Beyond the Federal Reform

For all the strides taken by the new law, there are many important reforms it does not enact.  States should take the opportunity to improve on the law by engaging with these unaddressed issues:

• Promoting greater administrative streamlining and reducing health care paperwork can lower costs for consumers, providers, and insurers.
• Limiting the worst marketing practices of the drug and medical device industries can deliver more affordable medical treatments.
• Encouraging research into the best treatments, and integrating this new knowledge into health IT systems, can reduce medical errors and help doctors.
• Ending the practice of billing consumers directly when hospitals are dissatisfied with the out-of-network reimbursements paid by insurers will protect patients.
• Empowering all payers to negotiate with hospitals en masse will take advantage of consumers’ bargaining power to lower costs.
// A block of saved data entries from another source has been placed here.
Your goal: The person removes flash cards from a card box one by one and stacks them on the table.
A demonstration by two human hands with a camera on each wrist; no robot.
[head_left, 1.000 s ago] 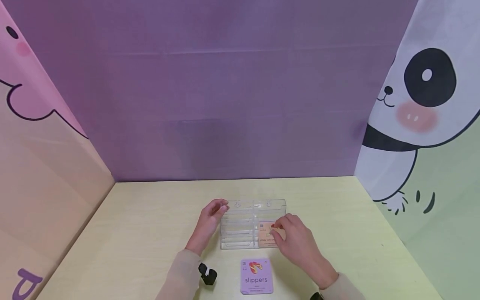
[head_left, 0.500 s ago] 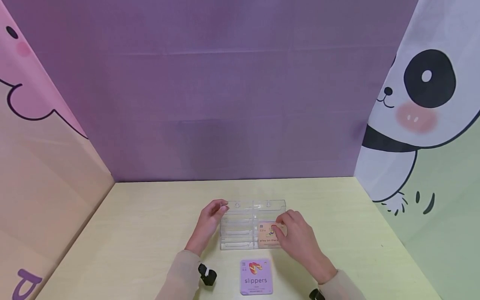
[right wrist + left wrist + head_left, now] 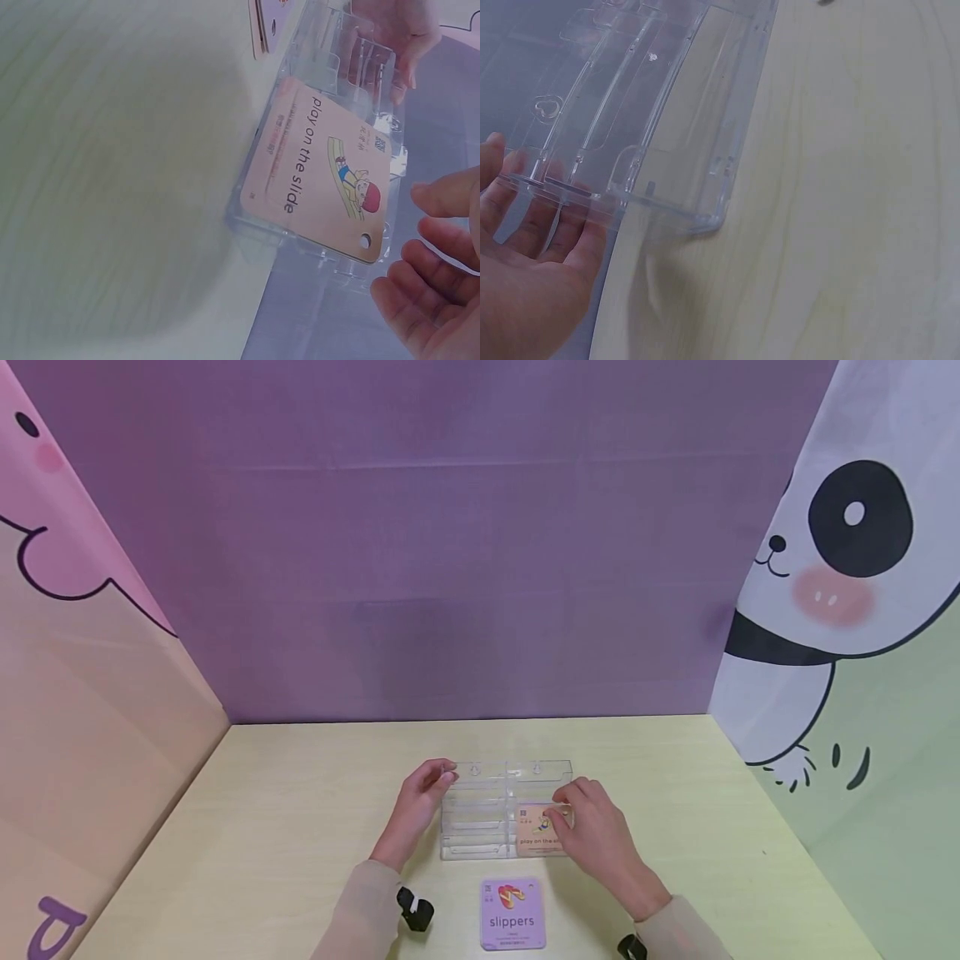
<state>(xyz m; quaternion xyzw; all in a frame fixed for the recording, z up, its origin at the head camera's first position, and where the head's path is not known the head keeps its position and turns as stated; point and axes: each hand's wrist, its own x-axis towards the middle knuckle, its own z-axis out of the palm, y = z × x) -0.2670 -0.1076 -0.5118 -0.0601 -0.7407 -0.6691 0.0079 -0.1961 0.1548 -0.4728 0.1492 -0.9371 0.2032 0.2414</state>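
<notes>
A clear plastic display rack [image 3: 491,768] with two columns of compartments is on the table. My left hand [image 3: 420,797] grips its upper left side; in the left wrist view the thumb is above the rack's edge [image 3: 622,196] and the fingers lie beneath. A peach stack of cards [image 3: 322,169], the top one reading "play on the slide", sits in the lower right compartment. Beside that stack's upper right corner is my right hand [image 3: 600,835], its loosely bent fingers apart from the cards in the right wrist view. A purple stack of cards [image 3: 512,913] marked "slippers" lies in front of the rack.
The pale wooden table [image 3: 300,827] extends around the rack. A purple backdrop [image 3: 465,568] stands behind it, with printed cloth panels at both sides. Black wrist devices [image 3: 416,910] sit at both sleeves.
My right hand has let go of the peach cards and drawn slightly back, showing more of the printed words. The left hand and the purple cards stay put.
</notes>
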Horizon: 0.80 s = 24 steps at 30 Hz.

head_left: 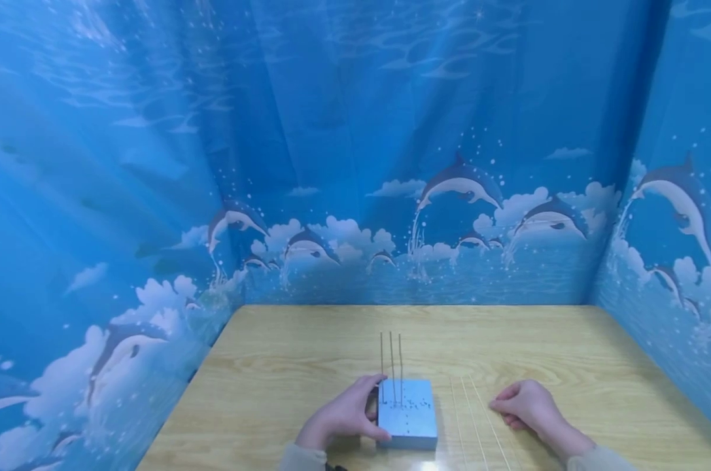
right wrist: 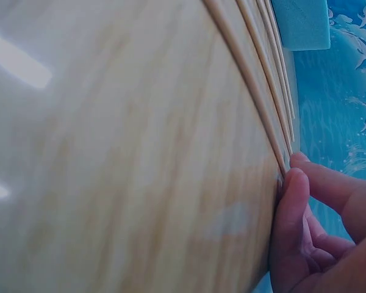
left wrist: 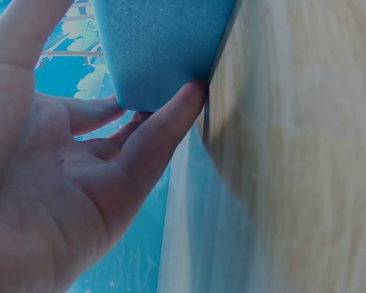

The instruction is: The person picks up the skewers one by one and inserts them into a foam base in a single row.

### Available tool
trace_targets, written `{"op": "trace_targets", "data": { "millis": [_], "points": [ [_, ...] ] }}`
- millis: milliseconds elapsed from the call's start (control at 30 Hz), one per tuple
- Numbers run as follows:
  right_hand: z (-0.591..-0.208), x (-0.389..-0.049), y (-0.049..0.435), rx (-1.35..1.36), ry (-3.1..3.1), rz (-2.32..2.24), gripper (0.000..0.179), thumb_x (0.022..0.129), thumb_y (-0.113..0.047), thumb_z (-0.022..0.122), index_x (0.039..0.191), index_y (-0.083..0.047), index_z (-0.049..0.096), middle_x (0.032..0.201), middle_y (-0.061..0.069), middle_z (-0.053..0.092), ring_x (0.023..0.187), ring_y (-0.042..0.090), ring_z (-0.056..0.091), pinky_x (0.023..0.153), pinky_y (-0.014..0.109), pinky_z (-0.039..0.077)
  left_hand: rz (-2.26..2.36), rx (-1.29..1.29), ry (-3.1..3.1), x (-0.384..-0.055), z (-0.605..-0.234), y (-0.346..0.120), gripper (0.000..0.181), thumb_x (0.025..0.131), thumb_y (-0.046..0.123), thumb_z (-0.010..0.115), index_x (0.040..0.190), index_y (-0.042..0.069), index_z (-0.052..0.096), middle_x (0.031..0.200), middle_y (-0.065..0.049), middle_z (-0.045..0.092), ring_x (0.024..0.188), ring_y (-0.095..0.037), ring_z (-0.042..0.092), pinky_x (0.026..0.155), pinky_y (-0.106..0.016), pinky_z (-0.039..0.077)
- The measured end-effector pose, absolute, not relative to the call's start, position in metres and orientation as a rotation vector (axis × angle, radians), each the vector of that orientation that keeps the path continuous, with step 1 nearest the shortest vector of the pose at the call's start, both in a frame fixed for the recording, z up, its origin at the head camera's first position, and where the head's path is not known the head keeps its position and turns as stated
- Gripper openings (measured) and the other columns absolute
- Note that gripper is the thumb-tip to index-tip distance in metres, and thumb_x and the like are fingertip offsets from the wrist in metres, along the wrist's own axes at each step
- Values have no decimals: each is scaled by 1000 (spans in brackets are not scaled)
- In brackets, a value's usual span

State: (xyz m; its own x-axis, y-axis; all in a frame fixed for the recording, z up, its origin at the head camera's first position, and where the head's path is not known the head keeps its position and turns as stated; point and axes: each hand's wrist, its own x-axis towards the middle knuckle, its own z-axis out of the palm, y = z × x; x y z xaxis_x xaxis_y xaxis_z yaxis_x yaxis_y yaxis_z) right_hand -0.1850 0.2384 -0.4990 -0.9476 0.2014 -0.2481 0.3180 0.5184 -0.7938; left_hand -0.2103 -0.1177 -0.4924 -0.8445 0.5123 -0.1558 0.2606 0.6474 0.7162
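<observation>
Head: left hand (head_left: 346, 412) grips blue block (head_left: 414, 425), upright sticks (head_left: 392, 356) in it; loose sticks (head_left: 473, 418) run near-far on tabletop (head_left: 296, 340), just left of right hand (head_left: 530, 407). Left wrist: thumb and fingers (left wrist: 161, 131) hold block. Right wrist: fingers pinch rightmost stick (right wrist: 247, 79) at far end.

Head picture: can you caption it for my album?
Left hand holds blue block with three standing sticks; right hand beside sticks lying on the table.
</observation>
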Motion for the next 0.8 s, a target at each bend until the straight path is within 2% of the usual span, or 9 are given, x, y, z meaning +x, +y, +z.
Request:
{"op": "trace_targets", "data": {
  "millis": [367, 800],
  "points": [
    [-494, -191, 235, 389, 2694, -1311, 16, 75, -5, 80, 82, 3, 69, 65, 6, 64, 52, 13, 60, 50, 27, 57, 1017, 655, 2535, -212, -488, -121, 110, 62, 44, 90, 152, 16, 34, 151, -6, 44, 140, -28, 41, 118, -51, 35],
    [-490, -191, 238, 334, 2680, -1235, 14, 74, -1, 79, 75, 2, 66, 61, 9, 63, 49, 14, 60, 48, 26, 58, 1026, 672, 2534, -209, -491, -121, 111, 62, 44, 90, 152, 13, 34, 149, -7, 45, 139, -28, 43, 117, -51, 36]
  ]
}}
A State-Level Public Option

The federal reform ultimately did not include a national public option, which would be a strong policy for giving consumers more choices and driving competition in the insurance market. States may wish to pursue this policy within their own borders, but should be aware of issues of size and competitiveness that could affect its viability. They should also make sure that the public option is transparent and accountable, that it works to adopt the latest quality-enhancing and cost-lowering innovations, and that private insurers cannot game the system to weaken it.